12. Moreover, if we pay attention to the words of the precept, and consider ourselves under bondage to the literal interpretation, the right cheek is not to be presented by us if the left has been smitten. “Whosoever,” it is said, “shall smite you on your right cheek, turn to him the other also;” but the left cheek is more liable to be smitten, because it is easier for the right hand of the assailant to smite it than the other.
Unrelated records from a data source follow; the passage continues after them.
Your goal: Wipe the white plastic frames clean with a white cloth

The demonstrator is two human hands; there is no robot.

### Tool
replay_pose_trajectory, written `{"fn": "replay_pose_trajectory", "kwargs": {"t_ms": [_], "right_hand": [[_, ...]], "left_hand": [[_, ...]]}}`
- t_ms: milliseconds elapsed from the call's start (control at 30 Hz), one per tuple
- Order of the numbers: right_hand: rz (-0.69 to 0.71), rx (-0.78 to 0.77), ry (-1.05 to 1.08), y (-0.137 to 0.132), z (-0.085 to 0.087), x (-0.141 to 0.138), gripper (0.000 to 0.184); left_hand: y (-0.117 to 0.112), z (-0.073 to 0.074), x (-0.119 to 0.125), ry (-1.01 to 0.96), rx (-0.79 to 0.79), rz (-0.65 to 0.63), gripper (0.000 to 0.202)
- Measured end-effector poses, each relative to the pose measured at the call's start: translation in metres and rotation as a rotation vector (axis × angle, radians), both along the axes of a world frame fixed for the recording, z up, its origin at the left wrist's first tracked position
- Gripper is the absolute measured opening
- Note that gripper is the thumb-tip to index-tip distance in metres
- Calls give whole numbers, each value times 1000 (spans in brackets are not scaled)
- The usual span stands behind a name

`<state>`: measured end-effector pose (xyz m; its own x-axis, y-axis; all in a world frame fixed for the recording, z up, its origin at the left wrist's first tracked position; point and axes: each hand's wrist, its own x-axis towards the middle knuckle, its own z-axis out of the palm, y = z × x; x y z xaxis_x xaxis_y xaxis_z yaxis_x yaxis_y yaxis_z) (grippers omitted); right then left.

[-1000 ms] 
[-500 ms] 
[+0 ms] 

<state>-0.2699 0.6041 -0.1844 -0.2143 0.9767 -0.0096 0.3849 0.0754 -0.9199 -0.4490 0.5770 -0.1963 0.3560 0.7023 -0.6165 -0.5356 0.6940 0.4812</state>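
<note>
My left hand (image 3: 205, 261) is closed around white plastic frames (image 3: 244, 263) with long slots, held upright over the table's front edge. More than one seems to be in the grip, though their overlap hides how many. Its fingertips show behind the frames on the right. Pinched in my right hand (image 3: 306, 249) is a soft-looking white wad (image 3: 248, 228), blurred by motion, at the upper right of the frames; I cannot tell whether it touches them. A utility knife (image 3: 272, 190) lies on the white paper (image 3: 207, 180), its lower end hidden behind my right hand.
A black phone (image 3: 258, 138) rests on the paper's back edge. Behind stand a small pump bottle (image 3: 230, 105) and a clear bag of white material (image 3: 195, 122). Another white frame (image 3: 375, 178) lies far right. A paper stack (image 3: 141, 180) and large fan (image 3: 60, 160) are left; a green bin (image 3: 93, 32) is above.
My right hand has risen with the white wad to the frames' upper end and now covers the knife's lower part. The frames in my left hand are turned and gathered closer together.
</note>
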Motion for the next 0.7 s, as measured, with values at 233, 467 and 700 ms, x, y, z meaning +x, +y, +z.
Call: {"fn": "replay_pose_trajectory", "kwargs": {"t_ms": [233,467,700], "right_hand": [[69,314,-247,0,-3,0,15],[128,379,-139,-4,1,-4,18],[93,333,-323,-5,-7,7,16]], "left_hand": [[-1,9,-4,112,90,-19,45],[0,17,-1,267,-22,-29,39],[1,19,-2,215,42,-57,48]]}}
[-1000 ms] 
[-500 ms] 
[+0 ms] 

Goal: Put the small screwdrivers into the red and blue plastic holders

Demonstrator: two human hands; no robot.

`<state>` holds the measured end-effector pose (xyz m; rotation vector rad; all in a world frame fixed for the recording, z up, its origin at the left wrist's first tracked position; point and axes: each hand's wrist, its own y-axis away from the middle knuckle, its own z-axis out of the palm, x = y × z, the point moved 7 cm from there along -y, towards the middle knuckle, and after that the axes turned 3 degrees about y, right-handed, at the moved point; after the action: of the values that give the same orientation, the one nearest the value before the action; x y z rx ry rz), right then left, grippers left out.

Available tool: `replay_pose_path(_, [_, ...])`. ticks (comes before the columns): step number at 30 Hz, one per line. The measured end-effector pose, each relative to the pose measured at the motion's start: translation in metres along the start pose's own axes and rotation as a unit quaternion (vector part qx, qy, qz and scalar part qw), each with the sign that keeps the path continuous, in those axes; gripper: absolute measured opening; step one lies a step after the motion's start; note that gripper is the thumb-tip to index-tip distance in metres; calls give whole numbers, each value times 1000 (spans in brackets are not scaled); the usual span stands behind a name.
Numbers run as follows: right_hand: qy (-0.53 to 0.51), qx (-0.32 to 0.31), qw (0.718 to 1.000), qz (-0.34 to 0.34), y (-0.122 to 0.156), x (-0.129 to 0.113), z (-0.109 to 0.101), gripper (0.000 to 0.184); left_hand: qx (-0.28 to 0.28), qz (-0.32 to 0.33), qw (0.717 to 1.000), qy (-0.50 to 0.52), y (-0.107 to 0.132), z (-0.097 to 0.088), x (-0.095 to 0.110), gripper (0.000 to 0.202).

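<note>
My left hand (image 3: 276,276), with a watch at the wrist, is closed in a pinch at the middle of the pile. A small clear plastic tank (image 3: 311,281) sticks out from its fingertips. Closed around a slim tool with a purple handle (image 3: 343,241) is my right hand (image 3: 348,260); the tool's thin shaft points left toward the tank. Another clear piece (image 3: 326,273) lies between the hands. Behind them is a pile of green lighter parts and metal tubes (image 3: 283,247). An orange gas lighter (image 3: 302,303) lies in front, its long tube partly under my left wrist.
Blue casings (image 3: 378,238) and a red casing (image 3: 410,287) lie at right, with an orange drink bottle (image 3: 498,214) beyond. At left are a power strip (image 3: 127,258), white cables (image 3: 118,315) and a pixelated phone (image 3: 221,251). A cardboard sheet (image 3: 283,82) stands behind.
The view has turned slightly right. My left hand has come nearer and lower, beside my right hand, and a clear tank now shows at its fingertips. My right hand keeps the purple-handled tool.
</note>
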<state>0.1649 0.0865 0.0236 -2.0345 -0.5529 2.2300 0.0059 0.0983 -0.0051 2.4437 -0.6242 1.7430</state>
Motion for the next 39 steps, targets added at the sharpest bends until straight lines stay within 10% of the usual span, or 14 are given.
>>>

But the words are commonly understood as if our Lord had said: If any one has acted injuriously to you in respect of the higher possessions which you have, offer to him also the inferior possessions, lest, being more concerned about revenge than about forbearance, you should despise eternal things in comparison with temporal things, whereas temporal things ought to be despised in comparison with eternal things, as the left is in comparison with the right. This has been always the aim of the holy martyrs; for final vengeance is righteously demanded only when there remains no room for amendment, namely, in the last great judgment. But meanwhile we must be on our guard, lest, through desire for revenge, we lose patience itself—a virtue which is of more value than all which an enemy can, in spite of our resistance, take away from us. For another evangelist, in recording the same precept, makes no mention of the right cheek, but names merely the one and the other; so that, while the duty may be somewhat more distinctly learned from Matthew's gospel, he simply commends the same exercise of patience. Wherefore a righteous and pious man ought to be prepared to endure with patience injury from those whom he desires to make good, so that the number of good men may be increased, instead of himself being added, by retaliation of injury, to the number of wicked men.